Des mamelons formés de scories et de gros rochers de lave la divisent en deux moitiés. Du côté septentrional s’étend un petit lac où les laveuses de Praya font toute la journée retentir le bruit des battoirs ; les environs de la nappe d’eau sont couverts de morceaux de linge qui sèchent au soleil. Les flancs de la caldeira présentent un caractère sauvage tout particulier ; très abrupts, ils montrent de tous côtés la roche nue et grisâtre, divisée en prismes verticaux ou distribuée en assises horizontales. Le fond et les escarpemens inférieurs sont revêtus d’un maigre gazon que broutent les moutons et les chèvres ; c’est à peine si de rares fougères poussent dans les enfoncemens des roches, et donnent par leur verdure un peu de variété à ce paysage monotone. Aucun autre endroit des Açores n’offre le spectacle d’une pareille aridité.

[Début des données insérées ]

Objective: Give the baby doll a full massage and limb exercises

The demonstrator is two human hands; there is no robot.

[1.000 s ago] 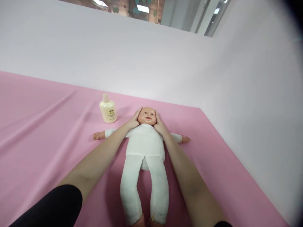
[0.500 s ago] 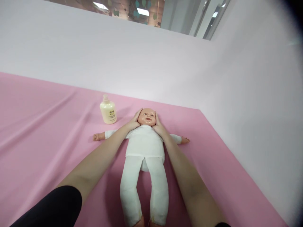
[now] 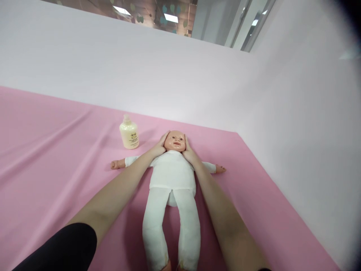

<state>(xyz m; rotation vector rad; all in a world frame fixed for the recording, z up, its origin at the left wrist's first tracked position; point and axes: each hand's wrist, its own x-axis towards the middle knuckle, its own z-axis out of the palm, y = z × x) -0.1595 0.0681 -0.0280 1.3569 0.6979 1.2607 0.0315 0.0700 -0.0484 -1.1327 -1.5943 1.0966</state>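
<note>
Left hand [image 3: 161, 146], right hand [image 3: 188, 151] against doll's head [image 3: 175, 142], bottle [image 3: 130, 136] upright nearby

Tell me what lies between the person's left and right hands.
In the head camera view, the doll's head lies between them: the left hand rests against one side, the right hand against the other.

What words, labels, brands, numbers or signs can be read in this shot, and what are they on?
None can be read.
Pump bottle: lines of dark print below a small dark emblem on its front, too small and blurred to read.
Baby doll: no lettering visible.
Pink sheet: no lettering visible.
</note>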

Dans l’épaisseur des couches de lave qui constituent la crête vers le nord-ouest, existe un tunnel large en moyenne de 4 à 5 mètres et haut de 5 à 6 ; des stalactites pierreuses en garnissent les parois. À peu de distance de l’entrée, il se rétrécit de moitié en hauteur et en largeur, puis s’élargit de nouveau et suit, en la contournant, la face intérieure de la caldeira, jusqu’au point où il se termine en cul-de-sac, à une distance de 60 mètres environ de son orifice.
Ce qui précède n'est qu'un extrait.